_EXERCISE PROMPT_: Entries follow. Give back exactly the lines starting at the one containing "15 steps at" and ending at the one containing "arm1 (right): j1", and no other lines.

_Data entries_:
= = = =

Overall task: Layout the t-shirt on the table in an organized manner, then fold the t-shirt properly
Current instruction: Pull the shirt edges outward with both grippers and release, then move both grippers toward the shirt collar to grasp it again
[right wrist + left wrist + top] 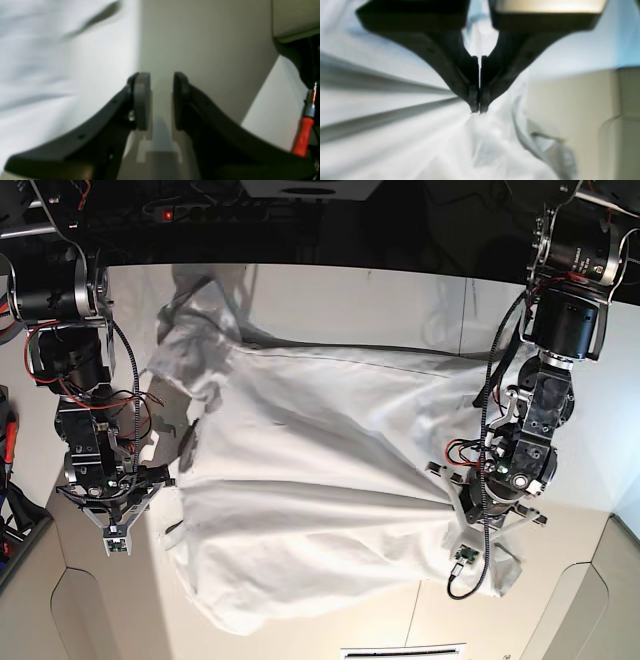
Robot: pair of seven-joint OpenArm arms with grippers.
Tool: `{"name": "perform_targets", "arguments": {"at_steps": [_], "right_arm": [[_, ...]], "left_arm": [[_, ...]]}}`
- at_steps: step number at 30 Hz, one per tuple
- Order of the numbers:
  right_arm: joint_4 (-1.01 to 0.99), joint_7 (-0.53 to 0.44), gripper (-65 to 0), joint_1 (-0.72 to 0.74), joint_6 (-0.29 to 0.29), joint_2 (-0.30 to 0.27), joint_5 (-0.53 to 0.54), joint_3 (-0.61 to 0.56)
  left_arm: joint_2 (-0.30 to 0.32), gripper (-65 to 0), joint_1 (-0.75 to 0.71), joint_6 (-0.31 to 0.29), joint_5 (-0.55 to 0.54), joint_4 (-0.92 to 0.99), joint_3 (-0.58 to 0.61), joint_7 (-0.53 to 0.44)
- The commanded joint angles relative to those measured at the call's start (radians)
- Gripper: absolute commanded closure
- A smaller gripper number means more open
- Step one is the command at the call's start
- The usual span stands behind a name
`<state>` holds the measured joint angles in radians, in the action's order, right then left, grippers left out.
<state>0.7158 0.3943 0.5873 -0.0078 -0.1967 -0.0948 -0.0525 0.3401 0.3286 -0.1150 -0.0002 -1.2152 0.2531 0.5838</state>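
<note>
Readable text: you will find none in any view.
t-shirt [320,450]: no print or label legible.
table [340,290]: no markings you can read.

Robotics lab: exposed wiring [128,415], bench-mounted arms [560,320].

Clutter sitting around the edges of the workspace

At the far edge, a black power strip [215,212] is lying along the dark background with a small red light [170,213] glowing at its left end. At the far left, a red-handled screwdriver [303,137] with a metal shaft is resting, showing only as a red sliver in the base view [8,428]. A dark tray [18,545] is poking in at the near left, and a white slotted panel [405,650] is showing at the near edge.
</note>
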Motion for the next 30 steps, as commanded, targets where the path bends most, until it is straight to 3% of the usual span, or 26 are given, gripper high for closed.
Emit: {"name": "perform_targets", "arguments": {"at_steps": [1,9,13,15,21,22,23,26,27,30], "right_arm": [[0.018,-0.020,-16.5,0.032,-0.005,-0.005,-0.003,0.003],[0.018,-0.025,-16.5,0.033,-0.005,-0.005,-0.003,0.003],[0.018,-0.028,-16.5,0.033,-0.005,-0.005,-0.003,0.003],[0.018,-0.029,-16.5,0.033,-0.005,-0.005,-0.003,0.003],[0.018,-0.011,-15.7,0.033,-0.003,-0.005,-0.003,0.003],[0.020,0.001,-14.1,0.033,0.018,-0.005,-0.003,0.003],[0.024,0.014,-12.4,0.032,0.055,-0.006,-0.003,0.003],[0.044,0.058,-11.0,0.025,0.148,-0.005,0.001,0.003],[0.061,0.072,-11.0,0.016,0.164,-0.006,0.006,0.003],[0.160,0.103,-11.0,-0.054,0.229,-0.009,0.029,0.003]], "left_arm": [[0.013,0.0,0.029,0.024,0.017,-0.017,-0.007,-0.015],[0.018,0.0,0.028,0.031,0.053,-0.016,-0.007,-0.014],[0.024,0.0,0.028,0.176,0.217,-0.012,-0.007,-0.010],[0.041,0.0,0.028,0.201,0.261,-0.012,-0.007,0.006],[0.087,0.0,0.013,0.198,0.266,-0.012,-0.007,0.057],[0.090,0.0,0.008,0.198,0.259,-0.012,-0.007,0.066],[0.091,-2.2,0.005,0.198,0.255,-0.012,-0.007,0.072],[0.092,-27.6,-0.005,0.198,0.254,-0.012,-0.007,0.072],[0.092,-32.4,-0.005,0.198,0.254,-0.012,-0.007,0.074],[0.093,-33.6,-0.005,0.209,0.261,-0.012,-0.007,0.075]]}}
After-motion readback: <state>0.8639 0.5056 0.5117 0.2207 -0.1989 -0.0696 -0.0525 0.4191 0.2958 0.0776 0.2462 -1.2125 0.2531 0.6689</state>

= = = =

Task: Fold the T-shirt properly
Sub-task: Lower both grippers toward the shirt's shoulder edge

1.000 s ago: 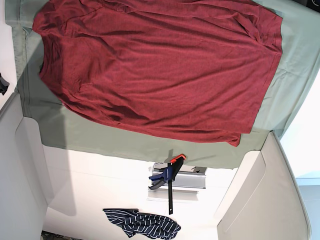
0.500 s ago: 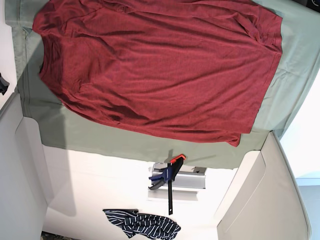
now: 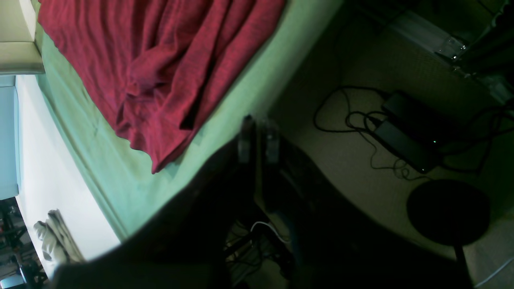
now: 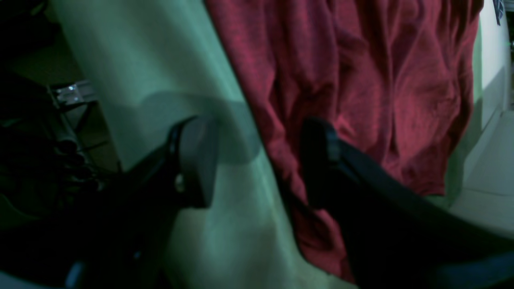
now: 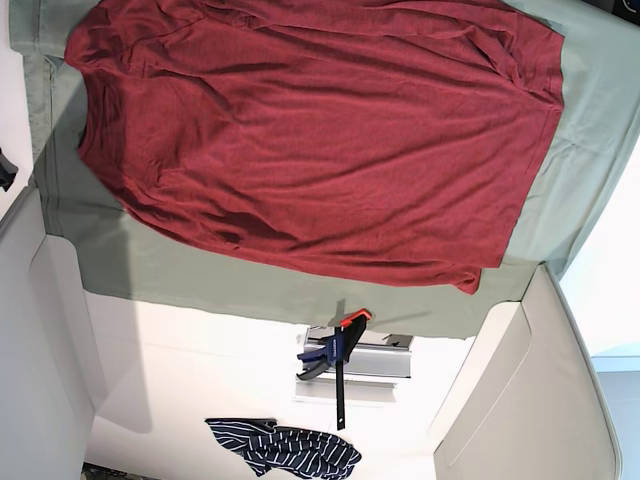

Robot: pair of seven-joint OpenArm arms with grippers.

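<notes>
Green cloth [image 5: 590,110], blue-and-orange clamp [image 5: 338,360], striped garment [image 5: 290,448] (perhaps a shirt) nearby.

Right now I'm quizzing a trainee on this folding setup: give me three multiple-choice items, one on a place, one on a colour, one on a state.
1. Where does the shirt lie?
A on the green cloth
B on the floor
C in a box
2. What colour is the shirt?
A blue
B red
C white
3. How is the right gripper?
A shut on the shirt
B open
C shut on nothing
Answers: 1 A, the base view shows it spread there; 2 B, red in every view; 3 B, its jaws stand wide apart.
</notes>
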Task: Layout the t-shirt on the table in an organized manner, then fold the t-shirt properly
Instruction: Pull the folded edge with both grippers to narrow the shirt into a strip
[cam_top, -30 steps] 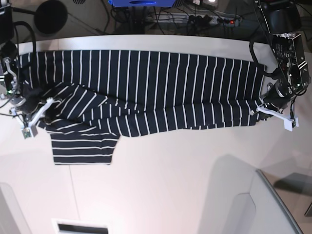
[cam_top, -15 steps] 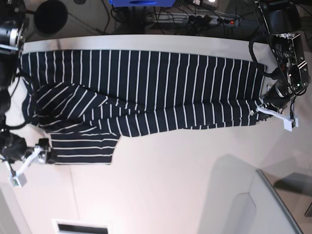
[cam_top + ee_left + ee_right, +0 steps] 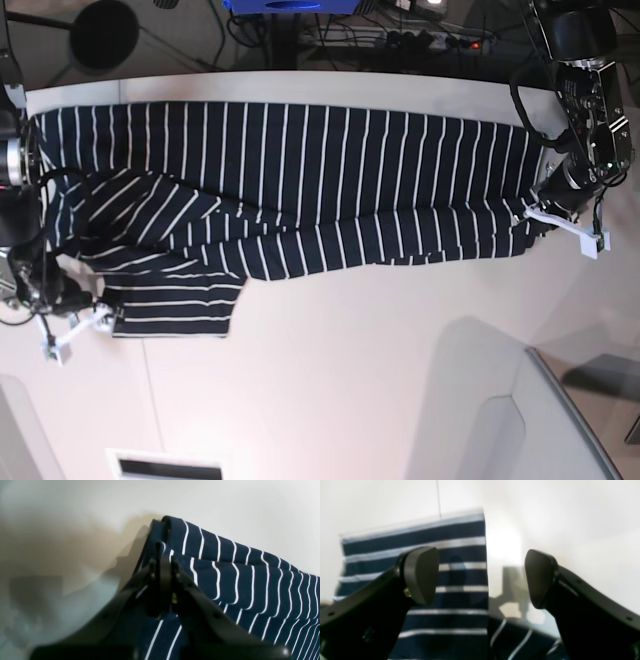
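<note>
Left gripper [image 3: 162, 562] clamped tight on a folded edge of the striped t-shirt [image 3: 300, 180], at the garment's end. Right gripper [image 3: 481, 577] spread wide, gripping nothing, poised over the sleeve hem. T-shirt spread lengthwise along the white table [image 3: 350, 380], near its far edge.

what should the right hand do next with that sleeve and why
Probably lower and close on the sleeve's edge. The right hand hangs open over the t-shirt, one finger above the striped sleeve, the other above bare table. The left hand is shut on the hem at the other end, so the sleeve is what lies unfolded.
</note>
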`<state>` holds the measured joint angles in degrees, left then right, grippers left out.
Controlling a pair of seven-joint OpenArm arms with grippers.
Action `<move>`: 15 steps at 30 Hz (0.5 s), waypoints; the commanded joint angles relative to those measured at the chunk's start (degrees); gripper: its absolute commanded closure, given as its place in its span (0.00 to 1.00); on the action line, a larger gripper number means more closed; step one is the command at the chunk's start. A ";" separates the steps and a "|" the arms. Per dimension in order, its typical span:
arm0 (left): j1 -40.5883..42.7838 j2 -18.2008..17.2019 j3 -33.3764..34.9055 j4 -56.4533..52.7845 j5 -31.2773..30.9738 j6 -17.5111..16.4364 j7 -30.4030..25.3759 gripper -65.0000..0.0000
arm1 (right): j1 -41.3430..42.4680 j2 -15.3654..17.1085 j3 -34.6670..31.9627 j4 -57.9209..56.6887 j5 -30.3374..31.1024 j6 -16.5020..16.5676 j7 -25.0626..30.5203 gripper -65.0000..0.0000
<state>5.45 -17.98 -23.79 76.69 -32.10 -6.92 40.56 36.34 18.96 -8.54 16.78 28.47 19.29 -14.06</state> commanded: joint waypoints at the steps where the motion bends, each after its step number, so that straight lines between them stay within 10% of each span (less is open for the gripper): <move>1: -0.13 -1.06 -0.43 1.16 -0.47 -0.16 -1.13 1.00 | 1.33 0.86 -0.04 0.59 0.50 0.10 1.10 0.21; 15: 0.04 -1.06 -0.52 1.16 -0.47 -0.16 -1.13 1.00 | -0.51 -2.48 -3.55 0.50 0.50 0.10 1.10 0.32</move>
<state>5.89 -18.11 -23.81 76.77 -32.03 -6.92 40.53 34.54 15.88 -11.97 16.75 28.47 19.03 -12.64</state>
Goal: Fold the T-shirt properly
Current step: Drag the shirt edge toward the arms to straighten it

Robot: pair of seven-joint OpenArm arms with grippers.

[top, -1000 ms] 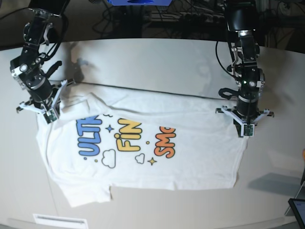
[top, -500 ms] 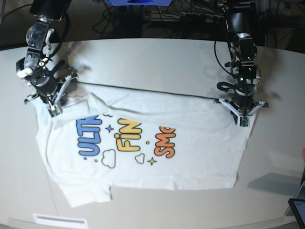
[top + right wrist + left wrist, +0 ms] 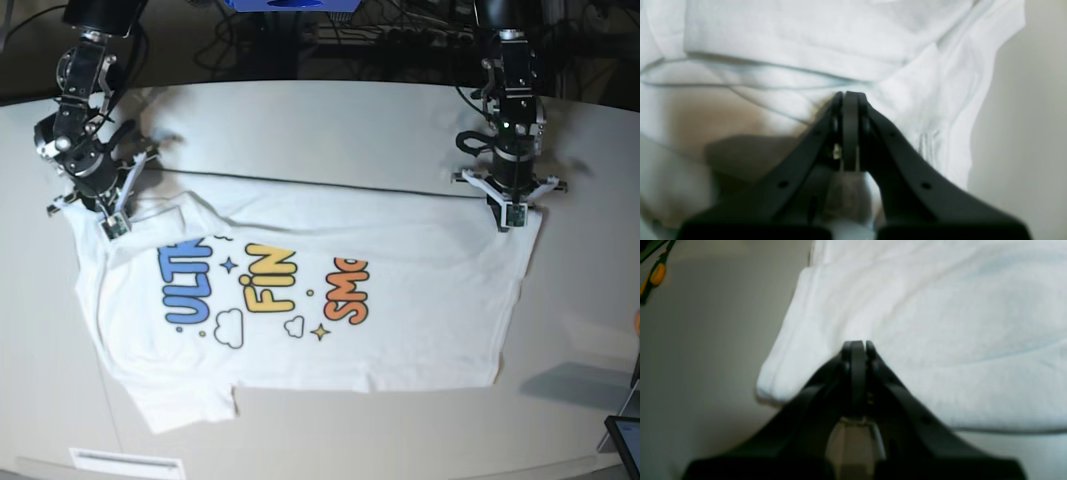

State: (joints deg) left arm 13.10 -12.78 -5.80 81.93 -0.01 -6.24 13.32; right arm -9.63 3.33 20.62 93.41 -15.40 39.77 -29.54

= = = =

_SOLVED PROBLEM_:
Action `<move>`: 15 steps at 30 Hz (0.5 s), waypoints; the commanded joint angles relative to those measured at the chunk's start (degrees); gripper: its absolute commanded closure, given as its place in its span (0.00 to 1.00); on the action line, a larger gripper number means more closed; step one is the command at the chunk's start. A ";" separates the steps and a "|" the arms. Per dimension in order, its typical span:
arm0 (left): j1 -40.5883..42.7838 j2 -18.2008..17.2019 j3 -33.3764..34.9055 j4 -56.4533..52.7845 j5 -31.2773..30.9738 j6 -17.5111..16.4364 j7 -30.4030..25.3759 gripper -65.0000..0.0000
arm1 (right): j1 -41.3430..42.4680 j2 -15.3654..17.1085 j3 -34.6670..31.9627 j4 -57.9209..56.6887 j5 -30.3374..31.1024 j6 -16.5020..16.5676 j7 -25.0626..30.5203 gripper -65.0000..0.0000

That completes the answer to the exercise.